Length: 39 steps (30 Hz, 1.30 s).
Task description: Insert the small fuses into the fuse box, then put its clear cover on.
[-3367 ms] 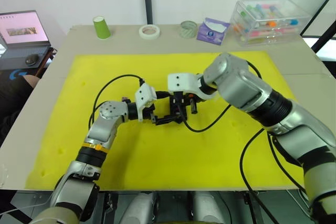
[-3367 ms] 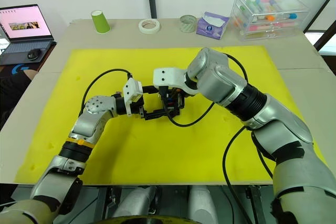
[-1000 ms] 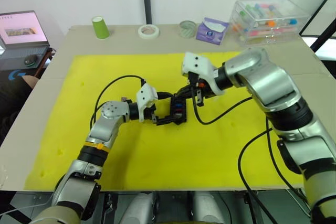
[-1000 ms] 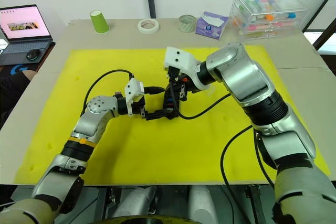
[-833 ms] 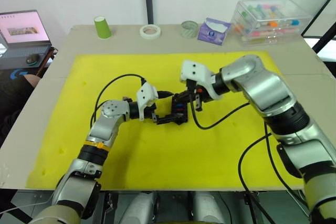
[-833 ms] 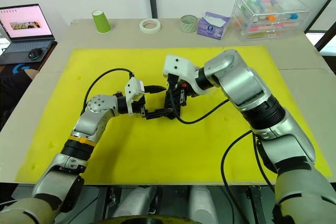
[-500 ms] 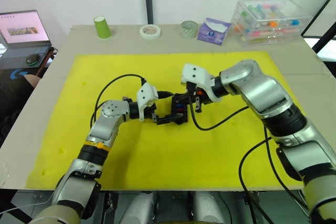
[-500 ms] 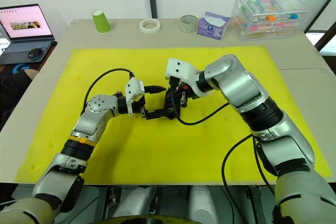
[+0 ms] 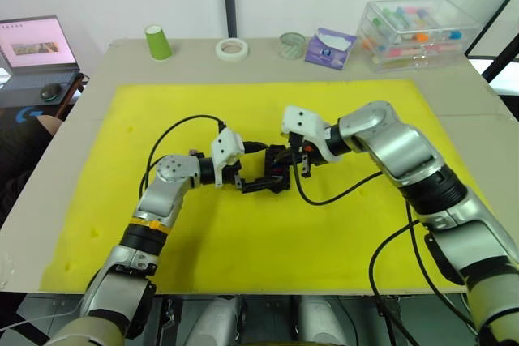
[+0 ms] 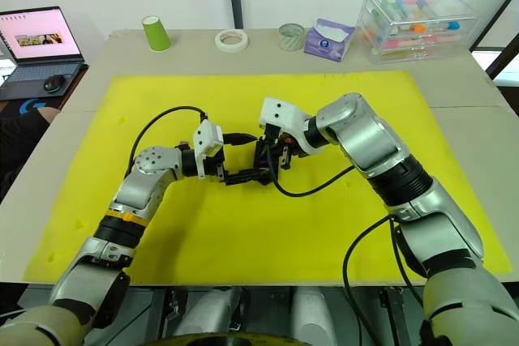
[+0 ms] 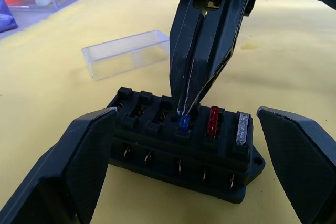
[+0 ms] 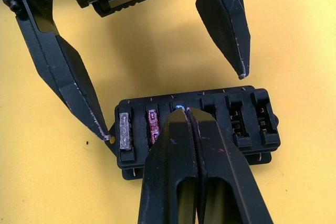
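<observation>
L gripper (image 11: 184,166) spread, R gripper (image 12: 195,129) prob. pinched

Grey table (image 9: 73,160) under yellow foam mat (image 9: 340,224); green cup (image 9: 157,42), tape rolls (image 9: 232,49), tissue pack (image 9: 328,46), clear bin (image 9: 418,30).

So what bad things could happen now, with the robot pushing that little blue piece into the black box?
The right gripper is shut on the blue fuse, which is only partly down in the fuse box. If it tilts, it might jam or bend.

The left gripper is open, with its fingers either side of the box, so a hard push could slide the box.

The clear cover lies just behind; a swinging arm could knock it away.
</observation>
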Available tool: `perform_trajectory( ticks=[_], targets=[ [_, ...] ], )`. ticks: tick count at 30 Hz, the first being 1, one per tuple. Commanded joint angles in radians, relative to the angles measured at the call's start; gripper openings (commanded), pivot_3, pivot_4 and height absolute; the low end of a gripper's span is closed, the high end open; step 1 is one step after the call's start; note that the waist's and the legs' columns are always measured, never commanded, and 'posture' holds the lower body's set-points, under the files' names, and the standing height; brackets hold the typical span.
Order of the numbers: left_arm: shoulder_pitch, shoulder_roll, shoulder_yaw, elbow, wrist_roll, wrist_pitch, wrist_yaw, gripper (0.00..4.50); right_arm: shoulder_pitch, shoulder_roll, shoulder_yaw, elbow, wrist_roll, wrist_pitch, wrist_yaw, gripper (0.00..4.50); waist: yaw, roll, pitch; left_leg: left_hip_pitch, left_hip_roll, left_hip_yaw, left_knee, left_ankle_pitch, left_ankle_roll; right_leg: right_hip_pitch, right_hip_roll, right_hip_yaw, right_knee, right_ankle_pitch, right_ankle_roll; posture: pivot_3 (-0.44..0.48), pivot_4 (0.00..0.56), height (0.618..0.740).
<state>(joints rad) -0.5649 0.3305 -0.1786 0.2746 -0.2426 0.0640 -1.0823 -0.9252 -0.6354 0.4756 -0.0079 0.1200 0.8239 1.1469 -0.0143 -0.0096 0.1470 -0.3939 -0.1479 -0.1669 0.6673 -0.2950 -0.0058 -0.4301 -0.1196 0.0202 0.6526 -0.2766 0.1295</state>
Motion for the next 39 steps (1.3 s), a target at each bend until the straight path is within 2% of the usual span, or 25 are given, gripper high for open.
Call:
perform_trajectory(
  ticks=[1, 14, 18, 25, 28, 29, 31, 33, 35, 36, 39],
  targets=[
    [-0.011, 0.005, 0.003, -0.028, -0.004, 0.003, -0.005, 4.5, 0.03, -0.017, 0.043, -0.012, -0.033, -0.004, 0.008, 0.01, 0.0, 0.0, 0.0, 0.0, 0.0, 0.0, 0.0, 0.0, 0.0, 0.0, 0.0, 0.0, 0.0, 0.0, 0.0, 0.0, 0.15, 0.74],
    [-0.008, 0.009, 0.003, -0.033, -0.003, 0.001, -0.007, 4.5, 0.038, -0.019, 0.035, 0.001, -0.057, -0.013, 0.006, 0.01, 0.002, -0.001, -0.001, 0.001, 0.0, 0.0, 0.0, 0.0, 0.0, 0.001, 0.0, 0.0, 0.0, 0.0, 0.0, 0.0, 0.15, 0.74],
    [0.004, 0.026, 0.012, -0.074, -0.021, 0.018, -0.02, 4.5, -0.002, 0.013, -0.043, -0.054, 0.017, 0.056, 0.002, 0.01, 0.001, -0.001, -0.001, 0.001, 0.0, 0.0, 0.0, 0.0, 0.0, 0.001, 0.0, 0.0, 0.0, 0.0, 0.0, 0.0, 0.15, 0.74],
    [0.012, 0.108, 0.065, -0.188, -0.093, 0.092, -0.061, 4.5, -0.047, 0.048, -0.23, -0.164, 0.169, 0.225, -0.05, 0.01, -0.001, 0.0, 0.0, 0.0, 0.0, 0.0, 0.0, 0.0, 0.0, 0.0, 0.0, 0.0, 0.0, 0.0, 0.0, 0.0, 0.15, 0.74],
    [0.031, 0.181, 0.109, -0.26, -0.136, 0.148, -0.082, 4.5, -0.004, 0.019, -0.292, -0.233, 0.151, 0.177, -0.126, 0.01, 0.0, 0.0, 0.0, 0.0, 0.0, 0.0, -0.001, 0.0, 0.0, 0.0, 0.0, 0.0, 0.0, 0.0, 0.0, 0.0, 0.15, 0.74],
    [0.04, 0.204, 0.123, -0.279, -0.15, 0.167, -0.087, 4.5, 0.018, -0.004, -0.291, -0.254, 0.138, 0.152, -0.137, 0.01, 0.001, 0.0, -0.001, 0.0, 0.0, 0.0, -0.001, 0.0, 0.0, 0.0, 0.0, 0.0, 0.0, 0.0, 0.0, 0.0, 0.15, 0.74],
    [0.058, 0.264, 0.151, -0.318, -0.174, 0.206, -0.104, 4.5, 0.078, -0.002, -0.384, -0.27, 0.192, 0.084, -0.141, 0.01, 0.001, -0.001, -0.001, 0.0, 0.0, -0.001, -0.001, 0.0, 0.0, 0.0, 0.0, 0.0, 0.0, 0.0, 0.0, 0.0, 0.15, 0.74],
    [0.076, 0.306, 0.175, -0.344, -0.196, 0.239, -0.109, 4.5, 0.116, -0.023, -0.422, -0.283, 0.21, 0.047, -0.141, 0.01, 0.001, 0.0, 0.0, 0.0, 0.0, 0.0, -0.001, 0.0, 0.0, 0.001, 0.0, 0.0, -0.001, 0.0, 0.0, 0.0, 0.15, 0.74],
    [0.114, 0.424, 0.271, -0.357, -0.23, 0.329, -0.115, 4.5, 0.174, -0.061, -0.583, -0.28, 0.295, 0.094, -0.133, 0.4, -0.001, 0.0, 0.0, 0.001, 0.0, 0.0, -0.001, 0.0, 0.0, 0.0, 0.0, 0.0, -0.001, 0.0, 0.0, 0.0, 0.15, 0.74],
    [0.135, 0.471, 0.32, -0.353, -0.236, 0.349, -0.109, 4.5, 0.235, -0.105, -0.627, -0.283, 0.286, 0.057, -0.125, 0.6, -0.001, 0.0, 0.0, 0.0, 0.0, 0.0, -0.002, 0.0, 0.0, 0.0, 0.0, 0.0, -0.001, 0.0, 0.0, 0.0, 0.15, 0.74],
    [0.186, 0.538, 0.389, -0.331, -0.242, 0.356, -0.093, 4.5, 0.375, -0.192, -0.668, -0.296, 0.251, -0.055, -0.117, 1.62, 0.003, 0.001, 0.001, 0.0, 0.001, -0.001, -0.003, 0.0, 0.0, 0.0, 0.001, 0.0, -0.001, 0.0, 0.0, 0.0, 0.15, 0.74]
  ],
)
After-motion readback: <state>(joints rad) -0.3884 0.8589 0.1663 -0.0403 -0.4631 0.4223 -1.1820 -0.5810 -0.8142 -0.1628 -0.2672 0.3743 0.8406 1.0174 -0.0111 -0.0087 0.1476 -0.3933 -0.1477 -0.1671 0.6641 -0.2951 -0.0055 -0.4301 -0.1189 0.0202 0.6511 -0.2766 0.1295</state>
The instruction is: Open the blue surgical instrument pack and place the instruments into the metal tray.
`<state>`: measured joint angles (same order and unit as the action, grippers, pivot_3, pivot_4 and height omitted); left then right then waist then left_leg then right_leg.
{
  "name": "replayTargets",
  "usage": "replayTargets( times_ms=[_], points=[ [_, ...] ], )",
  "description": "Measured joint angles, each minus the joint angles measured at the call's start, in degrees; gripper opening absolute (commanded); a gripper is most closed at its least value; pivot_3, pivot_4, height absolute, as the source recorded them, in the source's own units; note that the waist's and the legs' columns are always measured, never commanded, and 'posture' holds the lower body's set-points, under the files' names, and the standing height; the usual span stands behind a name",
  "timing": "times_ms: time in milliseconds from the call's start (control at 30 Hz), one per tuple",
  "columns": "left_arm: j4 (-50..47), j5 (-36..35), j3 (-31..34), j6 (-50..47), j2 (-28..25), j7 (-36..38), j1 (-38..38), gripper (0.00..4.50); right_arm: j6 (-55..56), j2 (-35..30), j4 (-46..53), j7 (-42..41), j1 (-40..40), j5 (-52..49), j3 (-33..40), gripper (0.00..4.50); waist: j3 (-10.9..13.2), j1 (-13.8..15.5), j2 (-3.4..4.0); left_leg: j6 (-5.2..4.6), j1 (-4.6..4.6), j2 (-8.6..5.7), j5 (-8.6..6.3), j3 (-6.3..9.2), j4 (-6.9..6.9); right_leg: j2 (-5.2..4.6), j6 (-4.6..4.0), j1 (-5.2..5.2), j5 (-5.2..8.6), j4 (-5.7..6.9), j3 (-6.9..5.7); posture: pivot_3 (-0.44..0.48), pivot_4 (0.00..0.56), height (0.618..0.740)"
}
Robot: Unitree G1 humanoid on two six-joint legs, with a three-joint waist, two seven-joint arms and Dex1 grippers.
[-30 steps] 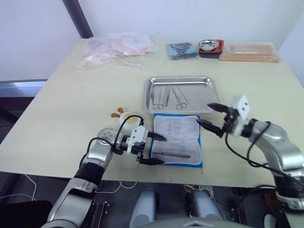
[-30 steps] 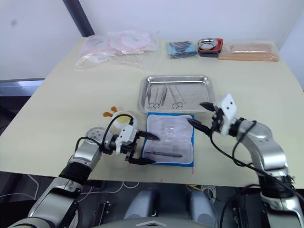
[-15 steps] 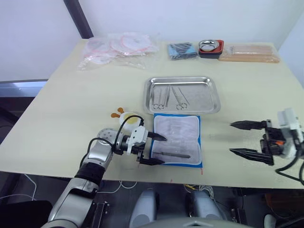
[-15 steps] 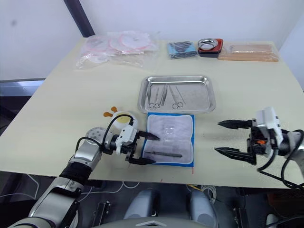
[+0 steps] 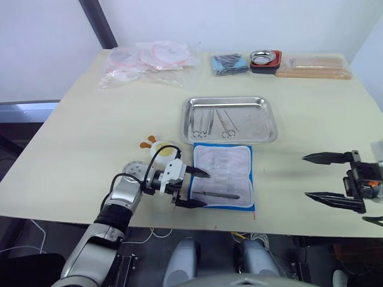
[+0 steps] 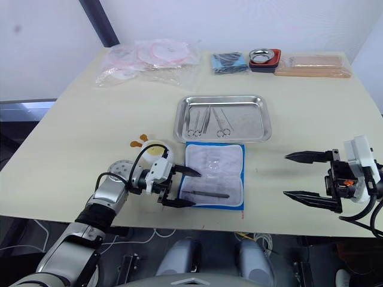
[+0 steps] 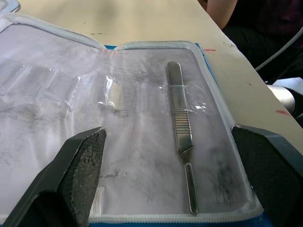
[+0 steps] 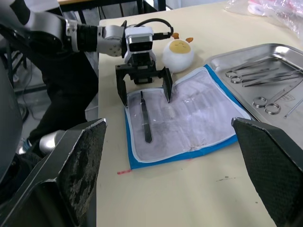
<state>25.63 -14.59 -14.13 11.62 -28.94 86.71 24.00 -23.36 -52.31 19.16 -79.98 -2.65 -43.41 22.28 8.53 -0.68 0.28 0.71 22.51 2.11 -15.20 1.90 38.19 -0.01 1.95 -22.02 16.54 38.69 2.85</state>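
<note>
The blue surgical instrument pack (image 5: 222, 176) is seen laid open and flat near the front edge of the table (image 5: 84, 137), its whitish lining turned up and its far edge just beside the near rim of the metal tray (image 5: 266, 122). One instrument is counted in the pack: a single slim metal handle (image 7: 180, 124) tucked under a clear strap, lying along the pack's near side. In the tray, toward its left half, two pairs of scissors (image 5: 225, 125) can be made out along with some thinner pieces; the exact count there cannot be told. The left claw (image 5: 198, 188) is held at the pack's left edge, released, its two fingers spread with one fingertip over the lining and the other at the near corner, and the lone handle lies between them without being touched. The right claw (image 5: 320, 177) is found well off to the right, near the front right corner of the table, also released and spread wide, with nothing between its fingers. One small yellow-and-white plush toy (image 5: 157, 147) is spotted just left of the pack. Along the back edge are one heap of clear plastic bags (image 5: 146, 61), one dark blue folded bundle (image 5: 229, 63), one small metal bowl on a red base (image 5: 266, 59), and one long tan box (image 5: 313, 66).
</note>
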Motion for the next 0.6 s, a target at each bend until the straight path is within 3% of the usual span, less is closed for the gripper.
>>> replayTargets(
  times_ms=[300,600],
  points=[
    [0.0,0.0,0.0,0.0,-0.2,0.3,0.1,4.50,4.8,5.0,0.1,4.5,6.3,8.9,-13.3,4.43,0.0,-0.1,-0.02,0.00,-0.02,0.01,0.00,-0.01,0.00,0.02,0.00,0.00,0.00,0.00,0.02,0.000,0.150,0.740],
    [0.0,0.0,-0.1,-0.1,-0.3,0.5,0.2,4.50,9.2,11.2,-3.5,12.3,13.2,24.3,-29.4,4.43,0.0,0.0,-0.02,0.00,-0.02,0.01,0.00,0.01,0.00,0.03,-0.01,-0.01,0.00,0.02,-0.01,0.000,0.150,0.740]
  ],
)
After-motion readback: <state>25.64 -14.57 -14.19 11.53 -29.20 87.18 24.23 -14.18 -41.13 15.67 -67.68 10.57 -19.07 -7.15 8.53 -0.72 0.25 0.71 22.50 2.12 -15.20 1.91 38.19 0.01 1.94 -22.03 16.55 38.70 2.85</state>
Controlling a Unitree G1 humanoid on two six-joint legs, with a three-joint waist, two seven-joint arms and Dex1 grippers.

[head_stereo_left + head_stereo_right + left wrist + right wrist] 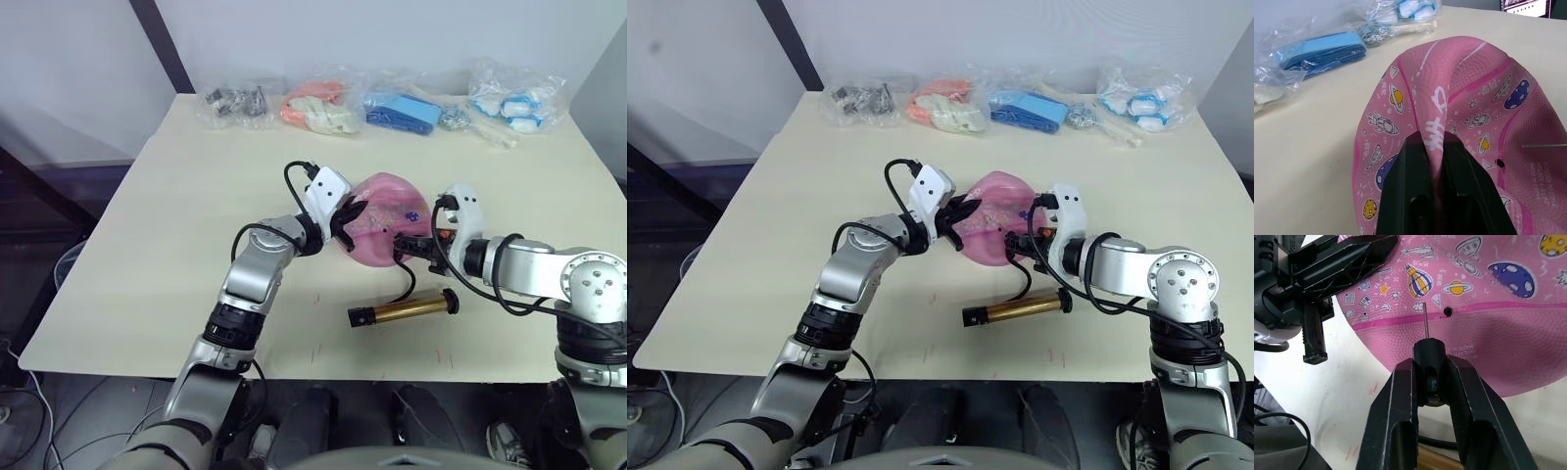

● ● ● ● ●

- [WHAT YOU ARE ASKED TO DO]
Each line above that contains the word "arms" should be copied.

- [SOLUTION BELOW]
Robot: Unitree G1 humanoid on two six-joint legs, with a three-joint waist, two seven-joint arms and Dex1 grippers.
Controlling a Unitree G1 humanoid on two six-joint legs, with a three-joint waist, two seven-joint arms and Dex1 grippers.

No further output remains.